If we want performance, probably the next alternative is better; if
we want to be informative, then the first one is better (maybe in
combination with the third one too).
- Chosen behavior
Only logging request lines when the request is valid. For any
invalid request, or even unsupported ones, the request line will be
logged as "-". Thus:
Request -> access log [4]
"GET / HTTP/1.1" -> "GET / HTTP/1.1" OK
"GET / HTTP/1.1" -> "GET / HTTP/1.1" [1]
"GET / HTTP/2.1" -> "-" [3]
"GET / HTTP/1." -> "-"
"GET / food" -> "-"
"GET / / HTTP/1.1" -> "GET / / HTTP/1.1" [2]
"GET / / HTTP/1.1" -> "GET / / HTTP/1.1" [2]

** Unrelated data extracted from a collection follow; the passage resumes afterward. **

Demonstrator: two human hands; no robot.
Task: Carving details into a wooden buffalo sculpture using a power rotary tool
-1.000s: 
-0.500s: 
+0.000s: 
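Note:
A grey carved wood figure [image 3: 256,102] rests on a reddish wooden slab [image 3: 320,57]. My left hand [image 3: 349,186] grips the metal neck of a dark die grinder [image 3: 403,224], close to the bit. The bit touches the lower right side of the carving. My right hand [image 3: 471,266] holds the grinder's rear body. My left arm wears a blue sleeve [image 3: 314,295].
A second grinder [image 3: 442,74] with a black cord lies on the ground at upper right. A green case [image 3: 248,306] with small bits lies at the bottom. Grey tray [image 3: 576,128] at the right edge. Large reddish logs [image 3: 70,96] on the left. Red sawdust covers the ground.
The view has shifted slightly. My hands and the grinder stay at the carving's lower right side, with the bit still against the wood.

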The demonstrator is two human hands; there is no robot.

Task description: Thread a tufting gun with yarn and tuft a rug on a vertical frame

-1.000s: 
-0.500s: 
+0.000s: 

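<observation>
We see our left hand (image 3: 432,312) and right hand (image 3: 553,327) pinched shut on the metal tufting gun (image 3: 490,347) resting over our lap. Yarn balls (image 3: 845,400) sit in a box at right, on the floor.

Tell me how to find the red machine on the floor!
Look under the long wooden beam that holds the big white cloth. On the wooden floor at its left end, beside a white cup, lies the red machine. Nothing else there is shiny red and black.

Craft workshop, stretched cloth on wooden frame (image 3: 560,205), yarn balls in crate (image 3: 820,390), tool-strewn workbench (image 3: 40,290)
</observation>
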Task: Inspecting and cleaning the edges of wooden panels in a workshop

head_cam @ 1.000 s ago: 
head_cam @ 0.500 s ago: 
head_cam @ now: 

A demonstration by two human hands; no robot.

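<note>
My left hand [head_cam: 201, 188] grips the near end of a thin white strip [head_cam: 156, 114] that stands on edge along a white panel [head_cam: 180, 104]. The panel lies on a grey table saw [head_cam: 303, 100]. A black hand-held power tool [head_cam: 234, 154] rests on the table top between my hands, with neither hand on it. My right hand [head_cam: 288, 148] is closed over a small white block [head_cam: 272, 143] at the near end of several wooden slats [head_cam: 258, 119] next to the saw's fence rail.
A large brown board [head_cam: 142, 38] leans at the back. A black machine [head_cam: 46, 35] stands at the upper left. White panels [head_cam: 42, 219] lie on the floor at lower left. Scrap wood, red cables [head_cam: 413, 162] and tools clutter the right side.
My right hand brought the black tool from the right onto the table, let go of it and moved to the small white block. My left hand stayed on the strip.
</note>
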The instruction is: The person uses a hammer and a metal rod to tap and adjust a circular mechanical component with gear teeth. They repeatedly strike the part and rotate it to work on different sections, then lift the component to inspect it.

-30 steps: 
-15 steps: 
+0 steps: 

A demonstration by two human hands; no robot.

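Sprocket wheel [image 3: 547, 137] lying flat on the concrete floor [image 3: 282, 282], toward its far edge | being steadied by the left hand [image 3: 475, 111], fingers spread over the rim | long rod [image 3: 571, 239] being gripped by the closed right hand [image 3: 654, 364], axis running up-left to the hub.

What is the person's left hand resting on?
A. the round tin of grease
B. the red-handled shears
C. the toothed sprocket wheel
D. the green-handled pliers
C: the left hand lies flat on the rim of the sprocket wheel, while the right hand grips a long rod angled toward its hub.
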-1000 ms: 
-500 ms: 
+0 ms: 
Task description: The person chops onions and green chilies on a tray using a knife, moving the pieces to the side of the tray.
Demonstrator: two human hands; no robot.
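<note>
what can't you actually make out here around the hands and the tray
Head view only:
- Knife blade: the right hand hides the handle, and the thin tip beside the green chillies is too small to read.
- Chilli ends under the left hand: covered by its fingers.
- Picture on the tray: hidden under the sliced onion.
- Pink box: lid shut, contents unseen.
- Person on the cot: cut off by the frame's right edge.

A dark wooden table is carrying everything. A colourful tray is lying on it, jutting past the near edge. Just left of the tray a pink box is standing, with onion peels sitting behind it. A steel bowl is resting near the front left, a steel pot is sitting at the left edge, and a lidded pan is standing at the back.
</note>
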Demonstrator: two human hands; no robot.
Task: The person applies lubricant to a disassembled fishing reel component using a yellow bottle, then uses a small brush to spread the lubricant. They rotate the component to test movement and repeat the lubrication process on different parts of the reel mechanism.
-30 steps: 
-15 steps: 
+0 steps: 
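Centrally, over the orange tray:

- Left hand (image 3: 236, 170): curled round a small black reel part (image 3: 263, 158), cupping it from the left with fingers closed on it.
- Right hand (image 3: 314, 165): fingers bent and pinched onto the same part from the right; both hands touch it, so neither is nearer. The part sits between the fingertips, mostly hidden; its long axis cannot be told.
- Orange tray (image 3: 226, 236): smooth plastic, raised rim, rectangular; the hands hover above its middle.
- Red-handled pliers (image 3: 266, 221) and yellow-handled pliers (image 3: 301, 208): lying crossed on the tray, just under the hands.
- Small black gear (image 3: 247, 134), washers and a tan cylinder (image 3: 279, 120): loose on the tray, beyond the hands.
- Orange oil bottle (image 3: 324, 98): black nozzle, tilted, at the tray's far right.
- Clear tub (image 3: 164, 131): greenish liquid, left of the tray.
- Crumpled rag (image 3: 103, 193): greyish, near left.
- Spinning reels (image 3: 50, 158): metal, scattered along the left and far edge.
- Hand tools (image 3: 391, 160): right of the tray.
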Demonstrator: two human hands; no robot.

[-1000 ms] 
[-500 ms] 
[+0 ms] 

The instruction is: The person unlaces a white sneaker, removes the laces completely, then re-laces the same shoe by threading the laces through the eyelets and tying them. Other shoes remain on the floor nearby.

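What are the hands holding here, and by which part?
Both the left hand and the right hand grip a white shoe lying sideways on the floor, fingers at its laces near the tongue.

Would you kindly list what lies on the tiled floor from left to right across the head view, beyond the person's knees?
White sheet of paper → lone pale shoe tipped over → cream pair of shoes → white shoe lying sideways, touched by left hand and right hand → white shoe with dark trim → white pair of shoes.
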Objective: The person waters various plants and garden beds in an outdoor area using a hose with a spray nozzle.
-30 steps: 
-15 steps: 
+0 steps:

"GET food HTTP/1.1" -> "-"
"OPTIONS * HTTP/1.1" -> "-"
"FOOBAR baz HTTP/1.1"-> "-"
"FOOBAR / HTTP/1.1" -> "FOOBAR / HTTP/1.1"
"get / HTTP/1.1" -> "-"
"" -> "-"
This is less informative than previous behavior, but considering how
inconsistent it was, and that RFC-complying agents will probably not
send us such requests, we're ready to lose that information in the
log. This is of course the fastest and simplest implementation we
can get.
We've chosen to implement this alternative in this patch. Since we
modified the behavior, this patch also changes the affected tests.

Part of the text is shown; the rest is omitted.